## ENTRIES SHOWN
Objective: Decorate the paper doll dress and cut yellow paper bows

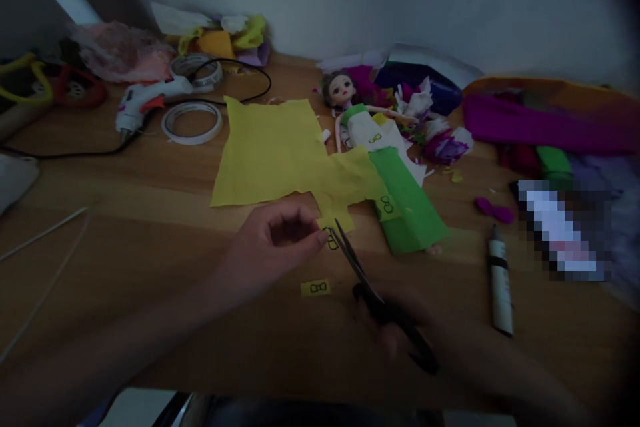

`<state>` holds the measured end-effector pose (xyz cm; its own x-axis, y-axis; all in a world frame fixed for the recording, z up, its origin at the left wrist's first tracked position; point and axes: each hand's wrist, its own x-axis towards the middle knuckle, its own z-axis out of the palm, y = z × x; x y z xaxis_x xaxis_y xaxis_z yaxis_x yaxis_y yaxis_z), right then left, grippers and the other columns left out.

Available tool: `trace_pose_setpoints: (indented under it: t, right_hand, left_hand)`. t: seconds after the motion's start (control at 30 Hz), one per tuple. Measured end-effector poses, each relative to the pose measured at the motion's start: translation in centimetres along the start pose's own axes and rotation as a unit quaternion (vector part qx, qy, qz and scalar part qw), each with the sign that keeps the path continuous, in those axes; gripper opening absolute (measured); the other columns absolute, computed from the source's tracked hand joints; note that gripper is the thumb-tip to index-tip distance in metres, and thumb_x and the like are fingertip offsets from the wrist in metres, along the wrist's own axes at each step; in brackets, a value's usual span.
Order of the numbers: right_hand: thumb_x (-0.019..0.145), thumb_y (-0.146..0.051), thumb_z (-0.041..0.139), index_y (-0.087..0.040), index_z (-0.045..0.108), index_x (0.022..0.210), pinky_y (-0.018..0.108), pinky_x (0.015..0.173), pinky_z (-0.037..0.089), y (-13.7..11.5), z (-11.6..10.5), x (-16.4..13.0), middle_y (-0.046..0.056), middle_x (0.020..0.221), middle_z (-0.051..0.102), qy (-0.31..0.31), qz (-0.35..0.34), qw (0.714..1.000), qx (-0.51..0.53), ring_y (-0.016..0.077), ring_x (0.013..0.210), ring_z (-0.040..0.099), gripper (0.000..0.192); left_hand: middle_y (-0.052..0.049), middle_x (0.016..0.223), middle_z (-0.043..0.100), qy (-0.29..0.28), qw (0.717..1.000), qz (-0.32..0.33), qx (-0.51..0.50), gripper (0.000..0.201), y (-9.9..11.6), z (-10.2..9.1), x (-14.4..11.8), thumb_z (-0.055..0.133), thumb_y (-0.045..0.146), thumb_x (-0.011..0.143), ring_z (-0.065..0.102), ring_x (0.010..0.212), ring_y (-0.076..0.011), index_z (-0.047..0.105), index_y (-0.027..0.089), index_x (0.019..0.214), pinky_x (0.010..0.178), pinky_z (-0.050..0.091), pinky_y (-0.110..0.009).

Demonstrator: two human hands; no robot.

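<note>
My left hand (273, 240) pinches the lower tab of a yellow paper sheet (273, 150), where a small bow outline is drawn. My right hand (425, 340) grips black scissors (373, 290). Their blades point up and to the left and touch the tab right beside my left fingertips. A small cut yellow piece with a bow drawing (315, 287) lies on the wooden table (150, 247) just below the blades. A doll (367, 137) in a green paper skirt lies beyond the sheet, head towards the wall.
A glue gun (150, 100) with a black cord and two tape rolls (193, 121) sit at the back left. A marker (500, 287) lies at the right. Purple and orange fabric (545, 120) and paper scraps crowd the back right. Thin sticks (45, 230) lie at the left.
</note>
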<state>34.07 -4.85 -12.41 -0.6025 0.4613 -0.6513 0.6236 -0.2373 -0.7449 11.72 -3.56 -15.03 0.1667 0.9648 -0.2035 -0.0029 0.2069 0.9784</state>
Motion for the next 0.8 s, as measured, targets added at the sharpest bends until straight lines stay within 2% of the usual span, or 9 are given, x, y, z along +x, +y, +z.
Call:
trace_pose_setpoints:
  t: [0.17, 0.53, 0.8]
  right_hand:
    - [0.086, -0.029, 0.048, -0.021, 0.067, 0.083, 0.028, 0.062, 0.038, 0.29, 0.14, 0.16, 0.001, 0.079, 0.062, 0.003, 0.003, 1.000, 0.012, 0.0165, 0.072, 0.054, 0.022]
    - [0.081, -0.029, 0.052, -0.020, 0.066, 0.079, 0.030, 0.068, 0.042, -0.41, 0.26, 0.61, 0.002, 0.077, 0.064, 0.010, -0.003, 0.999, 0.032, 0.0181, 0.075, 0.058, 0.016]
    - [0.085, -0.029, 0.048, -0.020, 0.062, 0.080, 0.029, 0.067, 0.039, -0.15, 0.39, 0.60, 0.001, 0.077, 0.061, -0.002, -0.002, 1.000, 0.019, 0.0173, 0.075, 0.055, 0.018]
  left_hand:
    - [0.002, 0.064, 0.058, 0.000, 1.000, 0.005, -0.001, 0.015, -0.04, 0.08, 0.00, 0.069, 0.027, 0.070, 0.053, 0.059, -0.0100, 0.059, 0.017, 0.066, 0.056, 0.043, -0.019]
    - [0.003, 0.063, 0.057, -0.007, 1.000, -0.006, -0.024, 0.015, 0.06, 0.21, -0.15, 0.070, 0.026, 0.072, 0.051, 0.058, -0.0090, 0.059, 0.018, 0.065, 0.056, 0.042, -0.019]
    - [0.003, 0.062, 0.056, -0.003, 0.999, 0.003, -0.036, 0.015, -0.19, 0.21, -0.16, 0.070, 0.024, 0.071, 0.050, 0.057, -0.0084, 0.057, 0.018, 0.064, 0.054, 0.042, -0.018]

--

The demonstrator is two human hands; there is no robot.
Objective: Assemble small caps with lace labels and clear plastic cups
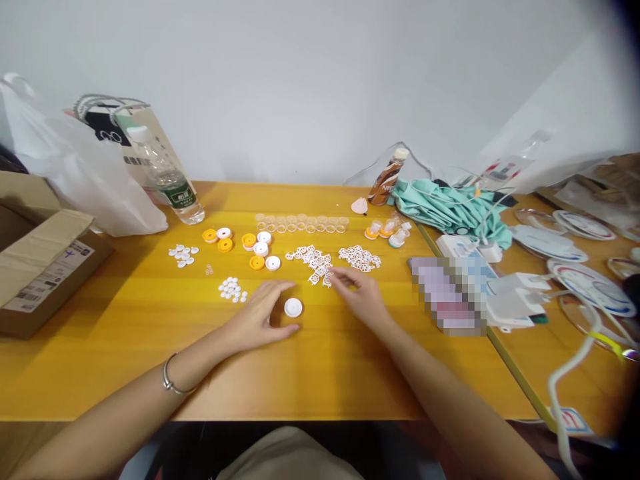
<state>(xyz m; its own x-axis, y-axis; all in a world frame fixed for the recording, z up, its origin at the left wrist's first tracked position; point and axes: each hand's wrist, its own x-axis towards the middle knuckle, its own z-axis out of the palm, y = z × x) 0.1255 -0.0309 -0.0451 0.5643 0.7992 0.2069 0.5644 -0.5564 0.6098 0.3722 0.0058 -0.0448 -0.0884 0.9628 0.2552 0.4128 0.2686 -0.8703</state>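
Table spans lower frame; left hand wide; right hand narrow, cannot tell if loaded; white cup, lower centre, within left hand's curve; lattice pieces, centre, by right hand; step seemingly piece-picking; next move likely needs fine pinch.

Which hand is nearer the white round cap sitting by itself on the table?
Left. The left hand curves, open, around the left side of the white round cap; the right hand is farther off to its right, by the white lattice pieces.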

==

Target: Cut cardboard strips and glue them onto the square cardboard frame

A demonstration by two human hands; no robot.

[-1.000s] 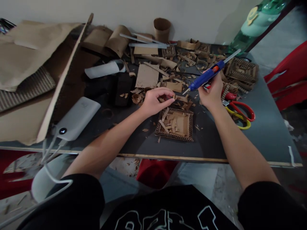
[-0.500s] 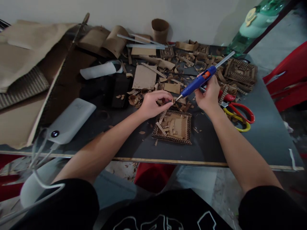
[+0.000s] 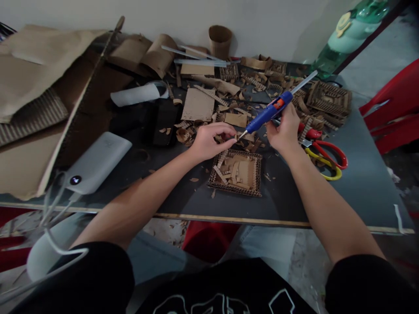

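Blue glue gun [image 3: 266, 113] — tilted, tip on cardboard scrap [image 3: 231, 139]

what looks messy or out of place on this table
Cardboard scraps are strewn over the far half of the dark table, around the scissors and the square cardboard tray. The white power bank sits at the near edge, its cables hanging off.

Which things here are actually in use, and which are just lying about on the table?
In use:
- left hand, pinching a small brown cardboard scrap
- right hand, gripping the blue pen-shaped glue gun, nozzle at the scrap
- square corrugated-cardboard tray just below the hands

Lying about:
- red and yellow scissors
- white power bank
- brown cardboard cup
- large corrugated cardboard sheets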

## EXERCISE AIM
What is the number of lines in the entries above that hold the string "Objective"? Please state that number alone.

## OUTPUT FOR THIS TASK
2